Abstract
Introduction
Workload characterization has been proven an essential tool to architecture design and performance evaluation in both scientific and commercial computing areas. Traditional workload characterization techniques include FLOPS rate, cache miss ratios, CPI (cycles per instruction or IPC, instructions per cycle) etc. With the complexity of sophisticated modern superscalar microprocessors, these traditional characterization techniques are not powerful enough to pinpoint the performance bottleneck of an application on a specific microprocessor. They are also incapable of immediately demonstrating the potential performance benefit of any architectural or functional improvement in a new processor design. To solve these problems, many people rely on simulators, which have substantial constraints especially on large-scale scientific computing applications. This paper presents a new technique of characterizing applications at the instruction level using hardware performance counters. It has the advantage of collecting instruction-level characteristics in a few runs virtually without overhead or slowdown. A variety of instruction counts can be utilized to calculate some average abstract workload parameters corresponding to microprocessor pipelines or functional units. Based on the microprocessor architectural constraints and these calculated abstract parameters, the architectural performance bottleneck for a specific application can be estimated. In particular, the analyzed results can provide some insight to the problem that only a small percentage of processor peak performance can be achieved even for many cache-friendly codes. Meanwhile, the bottleneck estimation can provide suggestions about viable architectural/functional improvement for certain workloads. Eventually, these abstract parameters can lead to the creation of an analytical microprocessor pipeline model and memory hierarchy model. This paper describes the application of this technique on two SGI R10000-based systems: Origin2000 and PowerChallenge, using the SGI performance counter tool perfex. Some results are directly validated by the empirical memory model [1] and the statistic model [2] .
Methodology
The original motivation of creating an analytical pipeline model for a superscalar microprocessor leads to the definition of a set of workload parameters. We focus on the importance of using instruction-level parameters to characterize a workload so as to associate the workload performance behavior with the microprocessor architecture. Common architectural features of many modern superscalar microprocessors can be generalized as separated pipelines for functional units ( Figure 1 ): one or more integer pipeline(s) for ALU(s), one or more floating-point pipeline(s) for FPU(s), and one or more memory operation pipeline(s) for load/store unit(s). We incorporate memory hierarchy influence on stalls within the microprocessor in the general diagram provided later in this paper.
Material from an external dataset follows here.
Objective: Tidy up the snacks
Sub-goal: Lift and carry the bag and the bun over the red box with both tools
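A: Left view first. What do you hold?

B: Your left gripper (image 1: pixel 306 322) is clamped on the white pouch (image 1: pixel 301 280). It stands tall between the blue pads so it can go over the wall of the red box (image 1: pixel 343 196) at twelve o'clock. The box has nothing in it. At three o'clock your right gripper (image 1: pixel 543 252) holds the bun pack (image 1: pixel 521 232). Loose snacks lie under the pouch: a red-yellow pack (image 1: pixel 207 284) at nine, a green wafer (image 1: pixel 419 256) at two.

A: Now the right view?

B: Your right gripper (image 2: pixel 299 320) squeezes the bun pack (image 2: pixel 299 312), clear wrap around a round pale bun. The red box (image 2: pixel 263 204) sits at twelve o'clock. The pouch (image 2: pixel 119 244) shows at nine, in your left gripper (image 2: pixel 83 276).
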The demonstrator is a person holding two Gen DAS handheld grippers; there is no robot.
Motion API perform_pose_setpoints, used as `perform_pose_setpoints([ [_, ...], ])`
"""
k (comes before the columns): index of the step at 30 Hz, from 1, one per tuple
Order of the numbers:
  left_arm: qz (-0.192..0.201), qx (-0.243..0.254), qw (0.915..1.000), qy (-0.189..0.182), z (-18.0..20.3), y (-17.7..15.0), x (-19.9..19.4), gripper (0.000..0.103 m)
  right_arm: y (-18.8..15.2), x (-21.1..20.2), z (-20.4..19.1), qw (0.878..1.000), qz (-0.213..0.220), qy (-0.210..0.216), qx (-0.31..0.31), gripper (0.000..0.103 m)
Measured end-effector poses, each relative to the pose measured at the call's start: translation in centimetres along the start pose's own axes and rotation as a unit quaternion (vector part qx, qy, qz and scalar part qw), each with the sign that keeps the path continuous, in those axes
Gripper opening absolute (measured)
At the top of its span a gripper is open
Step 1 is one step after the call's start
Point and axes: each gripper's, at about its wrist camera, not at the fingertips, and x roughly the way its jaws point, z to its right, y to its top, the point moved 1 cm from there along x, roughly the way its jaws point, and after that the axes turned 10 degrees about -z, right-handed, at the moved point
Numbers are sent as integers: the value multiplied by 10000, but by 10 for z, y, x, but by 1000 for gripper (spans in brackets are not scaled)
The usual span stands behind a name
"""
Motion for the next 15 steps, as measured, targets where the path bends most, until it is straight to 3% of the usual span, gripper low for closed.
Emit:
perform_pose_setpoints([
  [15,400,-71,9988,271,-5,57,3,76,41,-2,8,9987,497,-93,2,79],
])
A branch prediction unit is usually employed before multiple decoded instructions are dispatched to these pipelines. In applications with a small percentage of branches and high branch prediction hit ratio, the execution of these applications can be virtually viewed as feeding integer, floating-point, and memory instructions into three pipeline queues. At the end of each queue, functional units execute the instructions at a preset rate, e.g. two floating-point instructions per cycle, one memory instruction per cycle, etc. The out-of-order execution feature provides the ability of resolving data dependency within or between these pipeline queues. Therefore, the distributions or the mixture pattern of these three types of instructions in the application instruction flow shall essentially determine the instruction execution rate (IPC), ignoring the memory hierarchy effect. This is the wellknown IPC 0 or CPI 0 , which represents the effective application performance on a specific microprocessor without memory slowdown. Efficiently measuring these instruction-level workload parameters is the key component to code characterization.
The large scale of our application workloads and the big slowdown of detailed instruction-level simulations determine that the measurement of the workload characteristics must resort to some methods other than simulators. On-chip hardware performance counters widely available on recent generation microprocessors become good candidates for extracting these functionalunit-related parameters.
In order to analyze the behavior of those queues illustrated in Figure 1 , we need to measure the average inter-arrival distance in number of instructions, instead of cycles, which are dependent on both architecture and application. When we characterize an application, one of the keys is to separate the architectural factors so that a true workload characterization can be presented. This "number of instructions between two consecutive operations" idea is borrowed from the concept of runlength defined in [3] .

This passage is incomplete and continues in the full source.